Children's park in Rapid City, South Dakota

Storybook Island is a children's amusement park in Rapid City, South Dakota with playgrounds and attractions based on locations and various characters found in children's books. The park was founded in 1959 by Merle Gunderson in association with the Rapid City Rotary Club. The park is free admission to the general public and relies on donations from its visitors and the community.
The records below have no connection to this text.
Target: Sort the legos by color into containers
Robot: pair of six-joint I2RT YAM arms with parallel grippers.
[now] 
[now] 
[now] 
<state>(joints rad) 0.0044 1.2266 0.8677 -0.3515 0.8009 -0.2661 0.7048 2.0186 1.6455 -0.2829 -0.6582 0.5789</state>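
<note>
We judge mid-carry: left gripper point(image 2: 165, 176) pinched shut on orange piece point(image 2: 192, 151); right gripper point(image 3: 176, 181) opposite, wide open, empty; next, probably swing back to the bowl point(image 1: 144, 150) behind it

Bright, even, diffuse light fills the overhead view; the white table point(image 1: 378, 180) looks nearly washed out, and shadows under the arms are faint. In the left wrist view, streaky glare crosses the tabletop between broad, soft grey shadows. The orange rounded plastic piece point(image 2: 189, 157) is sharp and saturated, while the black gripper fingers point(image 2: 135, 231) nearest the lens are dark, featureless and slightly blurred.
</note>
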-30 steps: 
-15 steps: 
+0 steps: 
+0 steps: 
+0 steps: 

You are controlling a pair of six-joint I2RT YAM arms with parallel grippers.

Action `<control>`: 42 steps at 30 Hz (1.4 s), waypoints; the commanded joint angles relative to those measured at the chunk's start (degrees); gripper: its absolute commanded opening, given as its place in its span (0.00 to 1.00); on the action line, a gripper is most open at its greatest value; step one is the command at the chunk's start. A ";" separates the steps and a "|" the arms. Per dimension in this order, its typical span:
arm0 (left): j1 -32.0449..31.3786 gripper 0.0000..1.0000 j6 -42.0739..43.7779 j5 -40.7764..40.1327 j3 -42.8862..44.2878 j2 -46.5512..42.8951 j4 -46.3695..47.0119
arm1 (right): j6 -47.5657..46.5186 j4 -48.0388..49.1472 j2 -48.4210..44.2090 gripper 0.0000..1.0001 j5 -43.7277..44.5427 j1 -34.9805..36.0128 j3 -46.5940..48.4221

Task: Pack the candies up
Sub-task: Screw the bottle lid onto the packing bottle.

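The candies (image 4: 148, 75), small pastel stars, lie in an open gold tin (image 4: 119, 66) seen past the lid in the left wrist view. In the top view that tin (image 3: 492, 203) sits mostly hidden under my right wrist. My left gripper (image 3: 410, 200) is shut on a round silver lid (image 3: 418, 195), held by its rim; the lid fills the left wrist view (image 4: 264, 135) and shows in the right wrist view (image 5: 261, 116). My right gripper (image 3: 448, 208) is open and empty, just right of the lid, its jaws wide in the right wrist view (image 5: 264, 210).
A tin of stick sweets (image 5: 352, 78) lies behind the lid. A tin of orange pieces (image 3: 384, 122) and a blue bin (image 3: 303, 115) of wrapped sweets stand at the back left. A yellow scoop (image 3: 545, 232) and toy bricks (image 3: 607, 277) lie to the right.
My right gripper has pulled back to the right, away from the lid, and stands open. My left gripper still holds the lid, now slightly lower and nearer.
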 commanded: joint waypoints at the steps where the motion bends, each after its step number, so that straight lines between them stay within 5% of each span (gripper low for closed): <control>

The park is open Memorial weekend through Labor Day.

== Attractions ==
The park features large sculptures depicting characters and scenes from works including Yogi Bear, Humpty Dumpty, The Cat in the Hat, The Wonderful Wizard of Oz, Snow White and the Seven Dwarfs, Cinderella , and Winnie-the-Pooh.

The park also has several playgrounds and a theater that performs children's plays and other acts.

== History ==
The park was created on August 16, 1959, and was the product of donations from residents of Rapid City along with many local clubs and businesses at the time.The park has been open every year since its creation except for the year of the 1972 Black Hills flood, which caused extensive damage to the park and surrounding community.

Most of the play areas washed away in the flood, since the park is located near Rapid Creek (South Dakota) on the west side of Rapid city.

In recent years the park has made changes and improvements such as making wheelchair-accessible playsets and adding braille signs.